• [Data]:

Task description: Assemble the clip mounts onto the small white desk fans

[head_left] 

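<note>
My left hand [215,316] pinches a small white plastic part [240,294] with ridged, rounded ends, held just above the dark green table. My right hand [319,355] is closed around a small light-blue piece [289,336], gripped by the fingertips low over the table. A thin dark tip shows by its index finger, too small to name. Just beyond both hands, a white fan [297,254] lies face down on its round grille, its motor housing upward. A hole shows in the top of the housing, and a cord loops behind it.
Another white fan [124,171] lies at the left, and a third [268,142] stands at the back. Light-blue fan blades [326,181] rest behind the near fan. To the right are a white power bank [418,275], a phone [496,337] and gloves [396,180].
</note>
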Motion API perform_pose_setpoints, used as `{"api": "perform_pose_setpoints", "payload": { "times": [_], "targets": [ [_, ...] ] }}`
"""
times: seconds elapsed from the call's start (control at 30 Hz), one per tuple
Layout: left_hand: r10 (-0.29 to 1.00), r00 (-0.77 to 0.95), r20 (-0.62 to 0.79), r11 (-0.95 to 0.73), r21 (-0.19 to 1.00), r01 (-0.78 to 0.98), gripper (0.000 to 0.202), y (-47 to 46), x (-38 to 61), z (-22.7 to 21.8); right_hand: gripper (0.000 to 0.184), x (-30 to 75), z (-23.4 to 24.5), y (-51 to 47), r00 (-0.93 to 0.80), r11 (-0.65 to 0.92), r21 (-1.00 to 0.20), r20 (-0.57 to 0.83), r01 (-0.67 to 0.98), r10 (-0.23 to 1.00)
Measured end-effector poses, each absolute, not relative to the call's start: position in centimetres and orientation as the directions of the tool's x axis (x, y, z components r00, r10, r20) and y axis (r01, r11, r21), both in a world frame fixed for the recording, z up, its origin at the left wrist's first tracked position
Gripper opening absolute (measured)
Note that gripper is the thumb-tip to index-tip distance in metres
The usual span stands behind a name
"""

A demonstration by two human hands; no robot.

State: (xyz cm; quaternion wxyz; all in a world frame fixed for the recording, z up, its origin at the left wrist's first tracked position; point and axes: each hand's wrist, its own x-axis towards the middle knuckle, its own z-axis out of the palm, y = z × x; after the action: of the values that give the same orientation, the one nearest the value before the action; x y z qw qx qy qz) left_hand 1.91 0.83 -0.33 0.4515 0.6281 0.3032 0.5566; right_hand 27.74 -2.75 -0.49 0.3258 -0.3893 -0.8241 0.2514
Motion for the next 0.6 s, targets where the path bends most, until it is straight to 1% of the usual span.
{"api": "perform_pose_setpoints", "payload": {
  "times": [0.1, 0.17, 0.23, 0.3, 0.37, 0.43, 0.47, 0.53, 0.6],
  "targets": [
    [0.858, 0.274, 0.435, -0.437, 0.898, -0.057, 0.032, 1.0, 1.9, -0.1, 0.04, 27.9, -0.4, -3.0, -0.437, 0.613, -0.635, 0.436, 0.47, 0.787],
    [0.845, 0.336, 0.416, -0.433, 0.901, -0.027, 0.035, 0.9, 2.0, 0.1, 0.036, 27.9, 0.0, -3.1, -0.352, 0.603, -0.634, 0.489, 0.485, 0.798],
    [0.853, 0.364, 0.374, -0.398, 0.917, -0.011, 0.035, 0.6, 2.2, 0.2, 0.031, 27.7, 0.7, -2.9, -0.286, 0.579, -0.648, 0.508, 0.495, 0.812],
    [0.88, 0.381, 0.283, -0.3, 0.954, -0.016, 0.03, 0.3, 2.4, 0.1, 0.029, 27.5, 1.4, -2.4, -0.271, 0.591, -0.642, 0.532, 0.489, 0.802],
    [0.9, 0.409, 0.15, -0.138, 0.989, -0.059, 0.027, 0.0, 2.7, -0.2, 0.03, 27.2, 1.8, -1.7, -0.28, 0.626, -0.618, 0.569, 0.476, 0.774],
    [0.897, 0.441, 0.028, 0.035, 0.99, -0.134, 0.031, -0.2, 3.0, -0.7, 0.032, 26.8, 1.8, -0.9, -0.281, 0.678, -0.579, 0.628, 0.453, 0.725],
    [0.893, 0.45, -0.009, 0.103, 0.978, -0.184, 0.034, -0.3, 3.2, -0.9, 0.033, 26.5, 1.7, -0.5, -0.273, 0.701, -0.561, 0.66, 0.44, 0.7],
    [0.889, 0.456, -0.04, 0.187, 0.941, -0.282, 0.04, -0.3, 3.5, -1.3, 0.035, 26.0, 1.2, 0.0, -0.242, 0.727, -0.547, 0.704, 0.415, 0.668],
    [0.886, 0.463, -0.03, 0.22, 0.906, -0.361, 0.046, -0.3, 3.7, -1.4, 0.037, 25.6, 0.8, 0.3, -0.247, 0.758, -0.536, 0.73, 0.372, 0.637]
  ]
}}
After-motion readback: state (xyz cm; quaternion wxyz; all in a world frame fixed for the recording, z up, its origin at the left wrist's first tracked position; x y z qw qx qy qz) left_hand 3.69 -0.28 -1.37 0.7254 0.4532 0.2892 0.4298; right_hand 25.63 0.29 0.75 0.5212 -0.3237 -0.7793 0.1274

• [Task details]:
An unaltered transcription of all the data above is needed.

• [Task result]:
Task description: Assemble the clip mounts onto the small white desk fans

[head_left] 

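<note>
My left hand [215,316] pinches a small white plastic part [240,294] with ridged, rounded ends, held just above the dark green table. My right hand [319,355] is closed around a small light-blue piece [289,336], gripped by the fingertips low over the table. A thin dark tip shows by its index finger, too small to name. Just beyond both hands, a white fan [297,254] lies face down on its round grille, its motor housing upward. A hole shows in the top of the housing, and a cord loops behind it.
Another white fan [124,171] lies at the left, and a third [268,142] stands at the back. Light-blue fan blades [326,181] rest behind the near fan. To the right are a white power bank [418,275], a phone [496,337] and gloves [396,180].
</note>
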Motion API perform_pose_setpoints, used as `{"api": "perform_pose_setpoints", "payload": { "times": [_], "targets": [ [_, ...] ] }}`
"""
times: seconds elapsed from the call's start (control at 30 Hz), one per tuple
Layout: left_hand: r10 (-0.29 to 1.00), r00 (-0.77 to 0.95), r20 (-0.62 to 0.79), r11 (-0.95 to 0.73), r21 (-0.19 to 1.00), r01 (-0.78 to 0.98), gripper (0.000 to 0.202), y (-47 to 46), x (-38 to 61), z (-22.7 to 21.8); right_hand: gripper (0.000 to 0.184), x (-30 to 75), z (-23.4 to 24.5), y (-51 to 47), r00 (-0.93 to 0.80), r11 (-0.65 to 0.92), r21 (-1.00 to 0.20), r20 (-0.57 to 0.83), r01 (-0.67 to 0.98), r10 (-0.23 to 1.00)
Measured end-effector poses, each absolute, not relative to the call's start: position in centimetres and orientation as the directions of the tool's x axis (x, y, z components r00, r10, r20) and y axis (r01, r11, r21), both in a world frame fixed for the recording, z up, its origin at the left wrist's first tracked position
Gripper opening absolute (measured)
Note that gripper is the thumb-tip to index-tip distance in metres
The usual span stands behind a name
"""

A demonstration by two human hands; no robot.

State: (xyz cm; quaternion wxyz; all in a world frame fixed for the recording, z up, its origin at the left wrist's first tracked position; point and axes: each hand's wrist, its own x-axis towards the middle knuckle, its own z-axis out of the palm, y = z × x; after the action: of the values that give the same orientation, the one nearest the value before the action; x y z qw qx qy qz) left_hand 1.91 0.83 -0.33 0.4515 0.6281 0.3032 0.5566; right_hand 27.74 -2.75 -0.49 0.3258 -0.3893 -0.8241 0.2514
Motion for the next 0.6 s, targets where the path bends most, until it is straight to 1% of the usual span.
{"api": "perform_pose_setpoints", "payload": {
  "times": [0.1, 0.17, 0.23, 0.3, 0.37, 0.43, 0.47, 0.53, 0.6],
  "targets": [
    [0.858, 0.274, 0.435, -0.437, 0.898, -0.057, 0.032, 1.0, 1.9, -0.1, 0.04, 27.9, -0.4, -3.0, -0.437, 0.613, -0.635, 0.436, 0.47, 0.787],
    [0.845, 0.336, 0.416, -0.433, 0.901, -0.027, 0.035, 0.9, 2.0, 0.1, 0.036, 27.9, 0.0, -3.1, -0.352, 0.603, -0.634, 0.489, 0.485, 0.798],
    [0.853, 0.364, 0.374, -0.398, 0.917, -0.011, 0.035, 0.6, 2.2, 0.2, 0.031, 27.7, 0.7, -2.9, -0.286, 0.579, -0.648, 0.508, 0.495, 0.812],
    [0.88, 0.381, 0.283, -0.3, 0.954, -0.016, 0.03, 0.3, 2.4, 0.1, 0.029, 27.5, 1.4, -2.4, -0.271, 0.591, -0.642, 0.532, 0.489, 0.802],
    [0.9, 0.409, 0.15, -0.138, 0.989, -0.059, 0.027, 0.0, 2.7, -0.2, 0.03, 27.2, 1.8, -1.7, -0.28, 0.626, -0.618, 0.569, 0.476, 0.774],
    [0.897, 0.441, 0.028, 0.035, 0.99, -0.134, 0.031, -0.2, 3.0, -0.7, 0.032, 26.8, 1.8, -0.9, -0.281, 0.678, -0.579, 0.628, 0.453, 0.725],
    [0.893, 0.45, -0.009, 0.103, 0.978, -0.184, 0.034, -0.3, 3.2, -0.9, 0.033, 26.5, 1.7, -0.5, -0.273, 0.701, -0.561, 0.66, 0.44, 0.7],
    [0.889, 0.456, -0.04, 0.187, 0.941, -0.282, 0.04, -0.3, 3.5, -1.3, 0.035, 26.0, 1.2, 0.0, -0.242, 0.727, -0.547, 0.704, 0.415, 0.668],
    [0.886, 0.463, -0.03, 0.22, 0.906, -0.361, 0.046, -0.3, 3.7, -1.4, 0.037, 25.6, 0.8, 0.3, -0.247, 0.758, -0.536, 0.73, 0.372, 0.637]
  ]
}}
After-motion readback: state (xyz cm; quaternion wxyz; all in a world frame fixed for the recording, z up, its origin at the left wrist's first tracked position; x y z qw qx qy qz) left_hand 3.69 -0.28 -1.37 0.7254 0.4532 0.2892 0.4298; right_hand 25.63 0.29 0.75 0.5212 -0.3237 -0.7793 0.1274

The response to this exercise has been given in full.